Cost of Strawberries by Kimberly Peterson

Featured Artwork: “Mammon” by David Weinholtz

After retiring, I moved to a rural property nuzzled by acres of strawberries. I was surprised the first time a dozen Mexican farmworkers arrived with spring. These laborer’s gently comb tawny mulch from plant crowns. Snippets of Spanish songs waft across fields as they heave ten-foot irrigation pipes off trailers and assemble them like a Lego set. From my patio, they appear content as they toil between rows of serrated strawberry leaves swishing in the cancan breeze.

They remind me of my energic young sons on long-ago treks to local pick-your-own farms. I taught them to select strawberries in full crimson blush, avoid the white-tipped ones. We cupped tender berries in our palms. Severed their stems with thumbnail pressed against index finger. We gorged ourselves on fresh fruit before I crushed the remaining bounty and mixed it with pectin. Divided it into preserve jars that I froze. I could defrost the scent of summer during shivering winter. I forgot my slick perspiration. The throb in my back and leg muscles after a mere ninety minutes of effort. I didn’t think about the workers’ existence after they left the field until the spring of 2020. Nations erect fences too porous to contain a tiny virus. Desperate fruit farmers lobby for an agricultural exemption.

Now I see these unmasked laborers arrive with the pink blush of sunrise. They travel shoulder to shoulder in the back of trucks without seatbelts. Weed between plants with the energy of my once-young sons until the trucks transport them away at dusk. We never talk but I become familiar with their mannerisms. Stalky Bonifacio wears a red toque and squats. Blue-hoodied Rogelio bends forward.

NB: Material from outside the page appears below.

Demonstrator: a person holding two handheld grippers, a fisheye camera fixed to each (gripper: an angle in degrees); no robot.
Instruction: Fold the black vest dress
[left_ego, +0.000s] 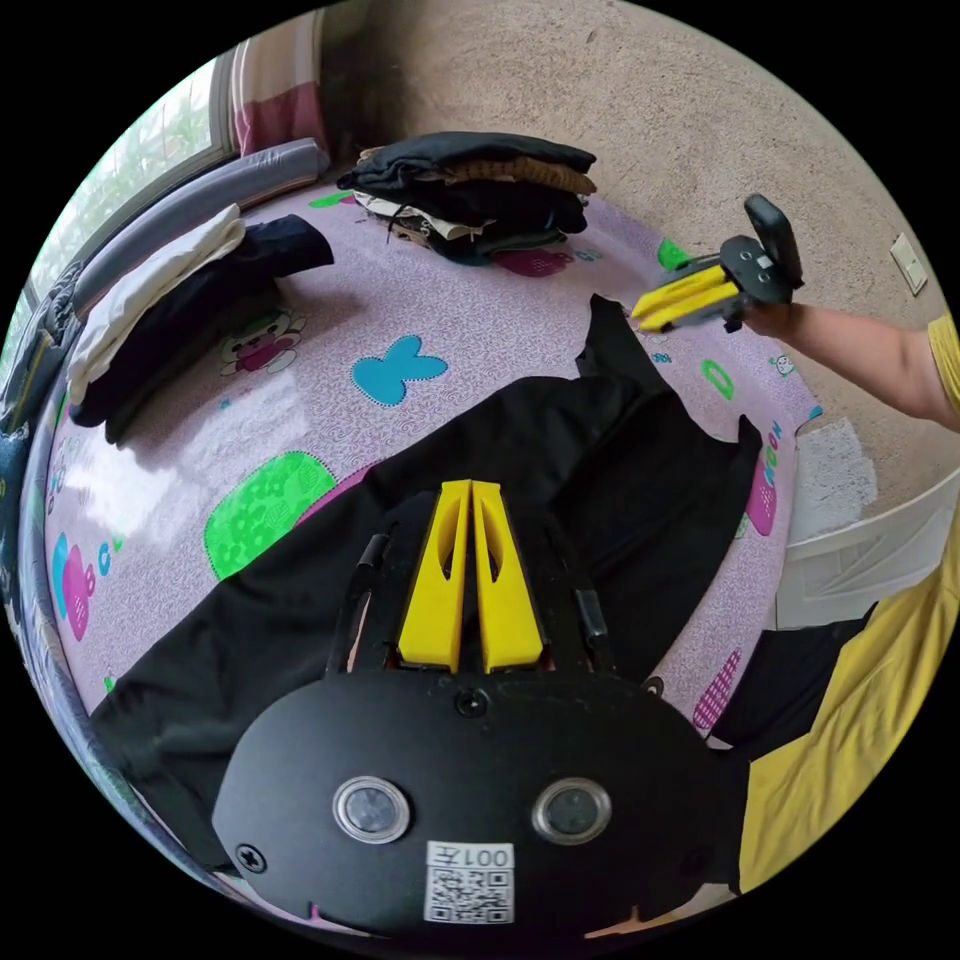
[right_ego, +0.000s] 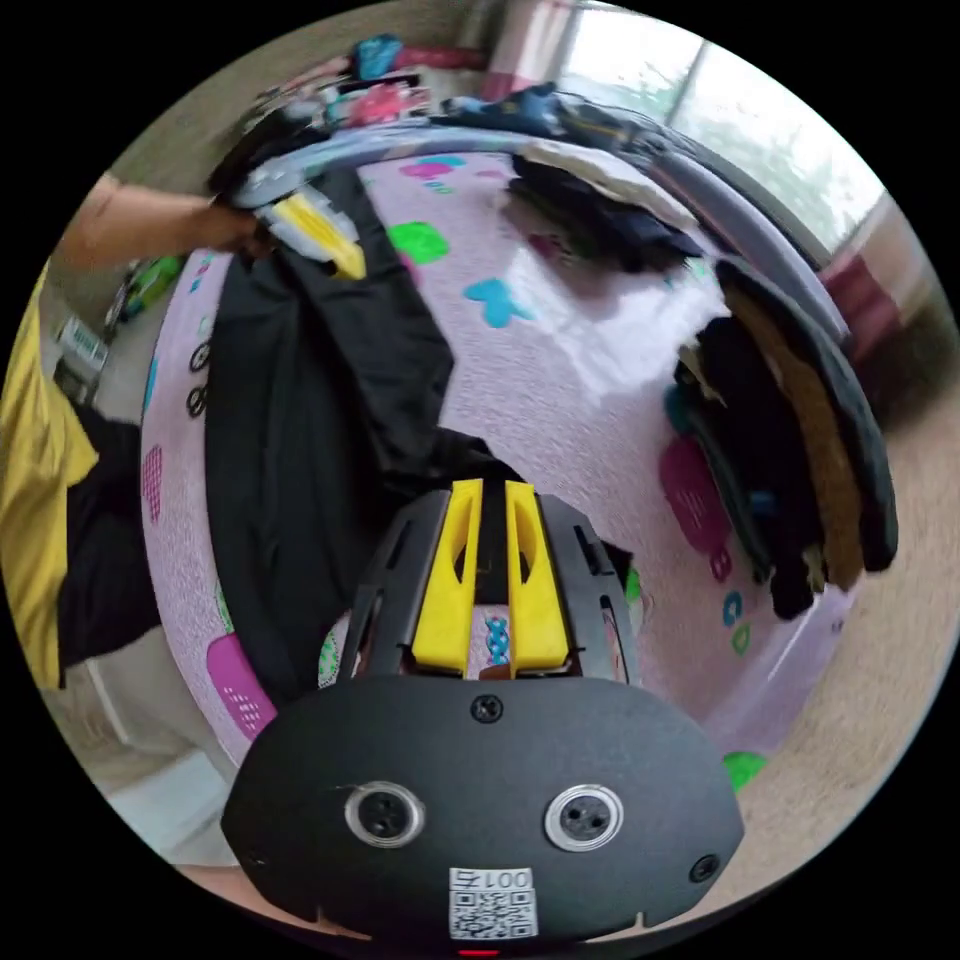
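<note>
Here black vest dress (left_ego: 560, 470) overhangs mat (left_ego: 330, 320) edge.

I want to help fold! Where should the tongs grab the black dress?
Grip the narrow shoulder strap of the black dress, coming in from the mat edge beyond it. The strap sticks out past the wide body as a thin strip, so tongs can probably pinch across it. The flat middle offers no edge.

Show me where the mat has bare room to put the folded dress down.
Bare mat lies between the black dress, the folded stack by the window and the clothes pile at the far end. The edges holding those piles are crowded.
</note>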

Juan, the tallest one, spreads his straight legs in a wide V. He laughs and holds his bushel of weeds aloft like a trophy before he dumps it at the end of each row.

White freckled fields replace flowers with berries. These agro-athletes two-handed pluck berries hidden beneath trios of leaves. When winter looms, workers tuck plants into a blanket of straw for protection before flying home. While fixing my sump-pump, the farmer’s brother explains, “Sure they’re paid less than minimum wage but room and board is free. Most return every year.”

The Canadian government deems these temporary foreign workers as essential skilled labor and requires a 14-day quarantine after arrival. We protect ourselves with white-topped precision. How do we treat agricultural workers severed from their families? We crush them together in trucks. Pack them in houses containing twenty men. Fail to supply protective equipment. Ship Bonifacio Eugenio Romero, Rogelio Muñoz Santos, and Juan Lopez Chaparro home from southwestern Ontario in coffins. All to satisfy our appetite for affordable strawberries cared for tenderly to avoid bruising.

 

Contributors:

Kimberly Peterson writes poetry and creative nonfiction. Her experience working with chronically ill and palliative patients informs the grief, loss, resilience, and joy she explores in her work. She is currently searching for a publisher for her debut book of poetry, “Ring Like Rain.” She lives with her partner on a rural property surrounded by strawberry fields.

With a pure unquenchable desire to create, David Weinholtz has exhibited and sold work throughout America, in private and juried shows. Everything from Logical Thoughts, Observations, Spirituality and Mysticism, Diverse Muses, Messy Complicated Emotions, and Gonzo Curiosities act as impetuses in his creative process.

 

3 Comments

  1. Poignant and beautifully written. I live in coastal SC where workers come to harvest fruit and vegetables. While thoughts of the conditions in which they live, and the families they leave to come here run through my head, I admit those thoughts are fleeting. After reading this essay, I suspect those thoughts will remain longer, having read you eloquent work.

  2. I, too, will think more carefully about the cost of strawberries. My cost is meager compared to that of the migrant workers.

  3. Loved the turn this piece takes from the beginning to end. I was initially not fond of where “I thought it was going”. Then the dip into reality was powerful. Thank you!